A wacky teenage sex comedy of the sort that proliferated in the mid-1980s, this farce is notable for featuring two lead actors who would go on to bigger and better things. Rob Morrow and Johnny Depp star as Ben and Jack, respectively, teen buddies who are on the sexual prowl for beautiful, wealthy girls at a posh Miami resort where they are weekend guests.
Also on the prowl is The Maestro (Hector Elizondo), a skilled jewel thief who evades detection by cross-dressing as a woman while he pursues the diamond necklace of society woman Amanda Rawlings (Dody Goodman). When they accidentally run afoul of the Maestro, Ben and Jack suddenly have their hands full. Private Resort was the third in a series of comic teen sex romps from producer R. Ben Efraim, each of which had the word Private in the title.
Review for Private Resort
No matter how much study a critic puts into his craft, no matter how many movies he sees, and no matter how much he may profess to know about the medium, there will always be films that catch you off guard. No, I’m not talking about A Bout de Souffle. Eternal Sunshine, begone. I’m talking about no less than the most amazing cinematic experience I’ve had in more months than I can count: Private Resort.

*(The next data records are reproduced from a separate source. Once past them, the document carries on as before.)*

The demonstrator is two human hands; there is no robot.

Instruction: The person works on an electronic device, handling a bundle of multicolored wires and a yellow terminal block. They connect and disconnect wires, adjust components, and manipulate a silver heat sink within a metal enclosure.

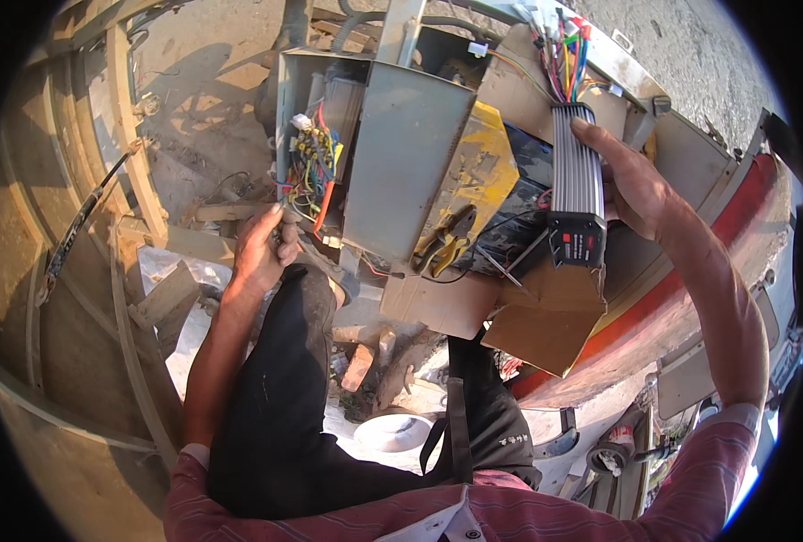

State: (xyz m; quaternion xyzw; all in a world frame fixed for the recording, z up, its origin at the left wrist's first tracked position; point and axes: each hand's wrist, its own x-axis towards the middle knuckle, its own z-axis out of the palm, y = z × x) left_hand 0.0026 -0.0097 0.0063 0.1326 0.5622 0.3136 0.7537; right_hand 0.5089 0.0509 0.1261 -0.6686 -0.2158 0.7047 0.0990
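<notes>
My right hand [634, 181] grips a finned silver-and-black motor controller [577, 167] from its right side, thumb across the upper end. Colored wires with plugs [566, 68] fan out of the controller's top. Its lower end hangs over an open cardboard box [546, 316]. Just below a tangle of wires [313, 172] in a grey metal compartment [284, 117], my left hand [266, 248] is closed with its fingers curled. Whatever those fingers may hold cannot be made out. Between the hands, yellow-and-black pliers [448, 242] rest against a worn yellow panel [474, 172].
A grey metal cover [401, 154] stands between the compartment and the yellow panel. Below the left hand lie broken bricks [358, 368] and a white round dish [392, 432]. Wooden framing [135, 135] rises at the left; a red-edged curved body panel [672, 285] borders the right.
</notes>
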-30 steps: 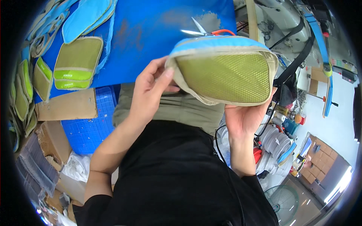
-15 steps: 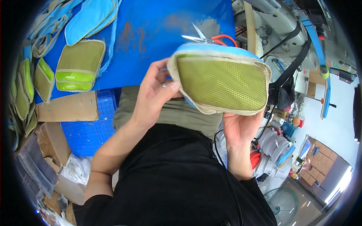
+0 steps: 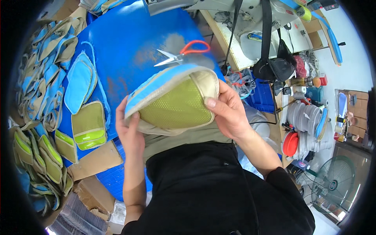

Directed by George Bowers, the auteur responsible for such classics as My Tutor and The Hearse, Private Resort is a 1985 sex comedy starring a young Rob Morrow (and a younger Johnny Depp) as two teenagers hell-bent on getting laid while at a posh Florida resort. Crass and ridiculous in all the best possible ways, the film features a host of scantily-clad (or altogether nude) co-eds, as well as enough hair-raising scenarios to sustain at least five or six American Pie sequels. So why, then, does this unearthed classic come to DVD at long last in such a lackluster package?
Morrow plays Ben. Depp plays Jack (not to be confused with his iconic persona from the Pirates movies). They like girls – old ones, young ones, and especially naked ones. Wackiness, as one might expect, summarily ensues: horndog Jack sneaks into Bobbie Sue’s (Police Academy’s Leslie Easterbrook) room for a romp, only to discover that her thief husband, The Maestro (Hector Elizondo), is in the next room. Ben, coming to the rescue, pretends to be the resort barber – that is, until he butchers the Maestro’s mane. A wild chase follows, culminating in a scene where The Maestro has to work out in order to infiltrate the aerobics class where the boys are hiding. Hilarious!
But that’s just the first of many funny sequences. Later, Jack imitates a doctor in order to woo a comely co-ed named Dana (Karyn O’Bryan), while Ben reluctantly agrees to date her crazy cousin Shirley (Hilary Shepard). The Maestro, on a mission to recover a precious diamond from another guest, affects a European accent and pitches woo to Mrs. Rawlings (Grease’s Dody Goodman) – who just so happens to be Shirley’s mom (though, sadly, no ‘shirley you’re joking’ payoff). And when Ben leaves a bottle of Quaaludes in their suite, Mrs. Rawlings takes some of them, finds herself all hot and bothered, and puts the moves on the real resort barber. Unbelievable!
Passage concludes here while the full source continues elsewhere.